But everything is relative in nature. In the natural world we can compare and comparatively better understand the nature around us without measuring the entire globe. The warm conveyor belt offers a great opportunity to do just that.

I have been presenting the warm conveyor belt as a single entity. In reality the warm conveyor belt has a split personality and it is vitally important to know both sides. The companion vortices described in the three dimensional smoke rings are shaped by their companion flows. The dividing line is the streamline that follows the centre of the warm conveyor belt flow and points straight at the col. Looking along the direction of the flow, the streamlines to the right of the divide rise and curl anticyclonically as they approach the deformation zone skin.  Streamlines to the left of the divide rise and swirl cyclonically as they near the deformation zone. These swirls connect as described before in the “Unified Theory of Swirls”. But it really helps to look at them in a bit more detail to better understand the weather.

When in forecast operations, I used my hands to better visualize air flows and the conceptual models that applied to a given weather concern of the day. I used my right hand a lot and did a considerable amount of arm waving in trying to better explain the processes. That was before PowerPoint and the fantastic graphic artists and animators of COMET.  In those early days meteorology was kind of like break-dancing without anything getting broken. I had wished that more of my fellow meteorologists had joined in the dance but I probably didn’t explain the science well enough. The workload was heavy and there were simpler ways to produce a forecast. Meteorologists were drowning in data anyway with the burgeoning numerical modelling and statistical approaches to weather prediction. My approach was to simplify the atmosphere by putting the data into the context of conceptual models and satellite imagery.  But I digress… let’s look at the anticyclonic companion in the warm conveyor belt.
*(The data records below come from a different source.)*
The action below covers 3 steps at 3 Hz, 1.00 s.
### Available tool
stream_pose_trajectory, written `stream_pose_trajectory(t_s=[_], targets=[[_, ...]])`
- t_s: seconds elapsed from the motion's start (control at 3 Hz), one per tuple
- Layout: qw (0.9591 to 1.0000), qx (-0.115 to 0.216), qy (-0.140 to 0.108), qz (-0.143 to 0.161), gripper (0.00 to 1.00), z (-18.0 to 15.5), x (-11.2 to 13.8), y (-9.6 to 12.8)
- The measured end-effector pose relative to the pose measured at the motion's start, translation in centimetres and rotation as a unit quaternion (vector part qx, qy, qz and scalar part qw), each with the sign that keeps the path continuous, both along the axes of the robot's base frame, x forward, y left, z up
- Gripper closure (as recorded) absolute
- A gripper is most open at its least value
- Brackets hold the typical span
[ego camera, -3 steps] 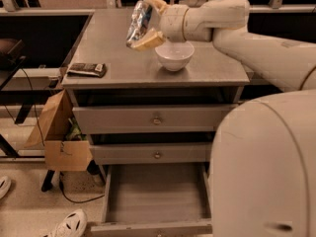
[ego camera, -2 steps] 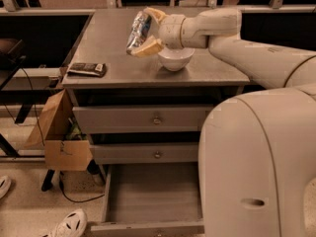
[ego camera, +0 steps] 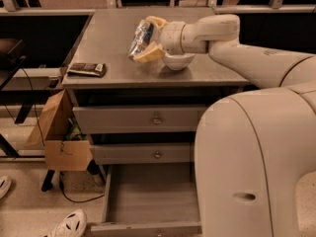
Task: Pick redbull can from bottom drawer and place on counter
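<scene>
Over the counter (ego camera: pixel 108 38), gripper (ego camera: pixel 146 39) with redbull can (ego camera: pixel 138 37) between its jaws

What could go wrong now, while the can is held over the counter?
The can sits tilted in the end effector over the counter; released like this, it might topple and roll. The bowl is right beside the end effector and could get knocked.

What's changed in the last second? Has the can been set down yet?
The gripper, jaws shut on the can, has come down a little toward the counter. The can is still held, tilted, and has not been released. The bowl, the dark packet and the open bottom drawer stayed where they were.
</scene>
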<state>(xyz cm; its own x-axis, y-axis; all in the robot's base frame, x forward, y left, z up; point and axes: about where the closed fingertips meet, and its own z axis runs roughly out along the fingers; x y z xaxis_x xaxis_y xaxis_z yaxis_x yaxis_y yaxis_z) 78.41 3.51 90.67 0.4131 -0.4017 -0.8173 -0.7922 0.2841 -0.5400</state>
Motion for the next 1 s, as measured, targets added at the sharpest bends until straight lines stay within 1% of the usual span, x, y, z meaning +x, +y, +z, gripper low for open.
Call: stream_pose_trajectory(t_s=[0.33,0.67,1.0], targets=[[1.0000,-0.001,-0.004,-0.008,0.00,0.39,-0.59,-0.53],[0.9998,-0.006,-0.011,-0.015,0.00,1.17,-1.20,-0.85],[0.9998,-0.007,-0.011,-0.015,0.00,1.17,-1.20,-0.85]])
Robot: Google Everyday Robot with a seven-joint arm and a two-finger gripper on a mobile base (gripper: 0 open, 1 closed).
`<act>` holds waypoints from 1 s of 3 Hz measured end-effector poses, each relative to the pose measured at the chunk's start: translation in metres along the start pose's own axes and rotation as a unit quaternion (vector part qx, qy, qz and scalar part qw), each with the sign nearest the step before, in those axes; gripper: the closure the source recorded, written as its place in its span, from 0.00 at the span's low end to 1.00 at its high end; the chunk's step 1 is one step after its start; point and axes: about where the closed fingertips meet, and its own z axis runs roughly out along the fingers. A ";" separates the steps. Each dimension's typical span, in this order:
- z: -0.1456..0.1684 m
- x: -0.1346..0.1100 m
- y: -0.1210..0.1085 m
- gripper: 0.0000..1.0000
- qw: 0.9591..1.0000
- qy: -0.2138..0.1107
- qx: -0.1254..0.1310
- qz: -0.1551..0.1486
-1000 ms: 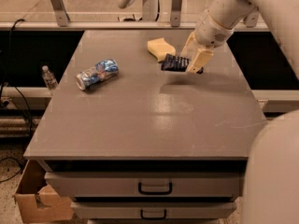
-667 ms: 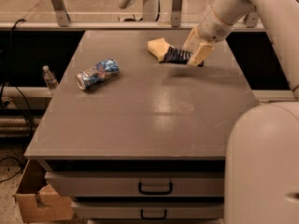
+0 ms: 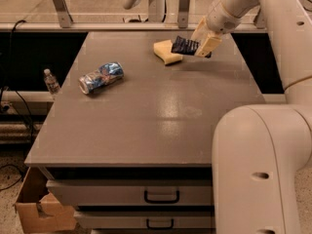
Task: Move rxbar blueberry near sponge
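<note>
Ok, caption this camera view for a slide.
The gripper holds the rxbar beside the sponge; a can lies apart on the table.

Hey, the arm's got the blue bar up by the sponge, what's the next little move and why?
Probably lower the tool straight down and let go. The tool, over the table's far right, is shut on the rxbar blueberry, whose free end sits right beside the sponge, seemingly just above the surface.
</note>
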 end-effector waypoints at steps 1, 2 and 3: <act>0.001 -0.001 -0.005 0.59 1.000 -0.001 0.008 -0.001; 0.006 -0.001 -0.008 0.35 1.000 -0.003 0.011 -0.001; 0.011 -0.002 -0.010 0.12 1.000 -0.004 0.013 -0.001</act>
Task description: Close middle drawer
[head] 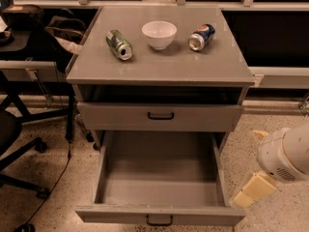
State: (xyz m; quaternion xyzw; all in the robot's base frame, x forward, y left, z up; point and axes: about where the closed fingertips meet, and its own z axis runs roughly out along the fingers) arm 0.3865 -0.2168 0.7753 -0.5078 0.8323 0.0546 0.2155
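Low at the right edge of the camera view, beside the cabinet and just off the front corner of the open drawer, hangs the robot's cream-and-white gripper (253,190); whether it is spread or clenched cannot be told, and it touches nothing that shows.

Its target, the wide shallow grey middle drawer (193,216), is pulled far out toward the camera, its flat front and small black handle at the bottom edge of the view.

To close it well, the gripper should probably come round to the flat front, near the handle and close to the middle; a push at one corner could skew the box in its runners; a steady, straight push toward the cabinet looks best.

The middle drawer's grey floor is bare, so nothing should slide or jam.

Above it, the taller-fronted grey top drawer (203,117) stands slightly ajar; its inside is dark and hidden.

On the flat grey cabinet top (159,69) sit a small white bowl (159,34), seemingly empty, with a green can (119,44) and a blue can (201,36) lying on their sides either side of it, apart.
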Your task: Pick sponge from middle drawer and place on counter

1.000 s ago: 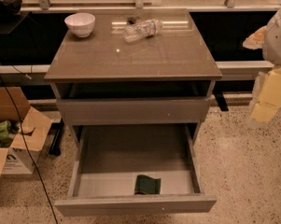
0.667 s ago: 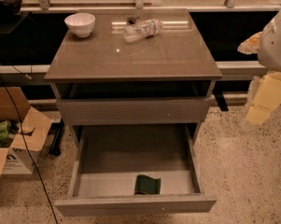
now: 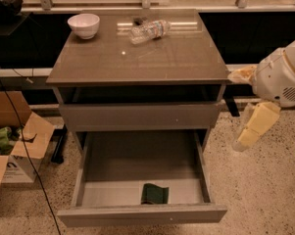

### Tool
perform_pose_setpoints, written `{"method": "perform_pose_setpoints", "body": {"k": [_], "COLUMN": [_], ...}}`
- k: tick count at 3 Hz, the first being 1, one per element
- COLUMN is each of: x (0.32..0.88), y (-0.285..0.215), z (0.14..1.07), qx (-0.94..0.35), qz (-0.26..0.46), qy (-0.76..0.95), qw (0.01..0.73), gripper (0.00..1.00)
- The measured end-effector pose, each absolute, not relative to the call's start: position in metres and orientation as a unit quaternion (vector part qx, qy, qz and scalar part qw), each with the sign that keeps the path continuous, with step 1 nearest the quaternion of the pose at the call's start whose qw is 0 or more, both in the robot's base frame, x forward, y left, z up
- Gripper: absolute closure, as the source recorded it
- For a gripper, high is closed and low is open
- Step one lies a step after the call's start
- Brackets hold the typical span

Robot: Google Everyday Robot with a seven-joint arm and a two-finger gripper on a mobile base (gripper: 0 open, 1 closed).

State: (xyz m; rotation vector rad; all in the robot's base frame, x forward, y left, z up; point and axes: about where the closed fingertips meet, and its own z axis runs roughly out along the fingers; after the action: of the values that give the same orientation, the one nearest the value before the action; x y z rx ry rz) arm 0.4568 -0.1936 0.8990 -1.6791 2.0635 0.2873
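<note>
While the sponge [image 3: 155, 194] stays flat at the front of the open middle drawer [image 3: 137, 214], our gripper [image 3: 255, 127] has dropped lower, well apart outside it; we cannot tell its opening. We judge grasping and placing on the counter [image 3: 137, 58] remain.

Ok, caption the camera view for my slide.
Sponge lies in the open middle drawer; the tool hangs apart, right of the cabinet.
</note>
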Motion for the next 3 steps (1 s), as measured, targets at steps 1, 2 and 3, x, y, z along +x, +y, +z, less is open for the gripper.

If one follows the atmospheric frame of reference wind direction from the ground up to the right of the col, your arm initially points from the northeast in the cold conveyor belt. Winds are named by the direction they blow from. When you mentally reach the level of the elevated warm front, your arm will point more from the southeast. As you continue to climb in your mind, your arm will turn more to the south and then to the west or northwest as it reaches the level of the downstream confluent asymptote of the deformation zone. If you recreate your arm motions with height, your arm turns clockwise or veers with height. Winds veering with height is equivalent to the relative warming of the atmosphere with height. This leads to stabilization of the vertical profile. The proverbial hot air balloon will encounter warm air at higher heights and stop rising. This profile has large impacts on the weather and the shapes of the clouds. The typical clouds found in in the stable atmosphere of the anticyclonic companion branch are named and located in the accompanying graphic.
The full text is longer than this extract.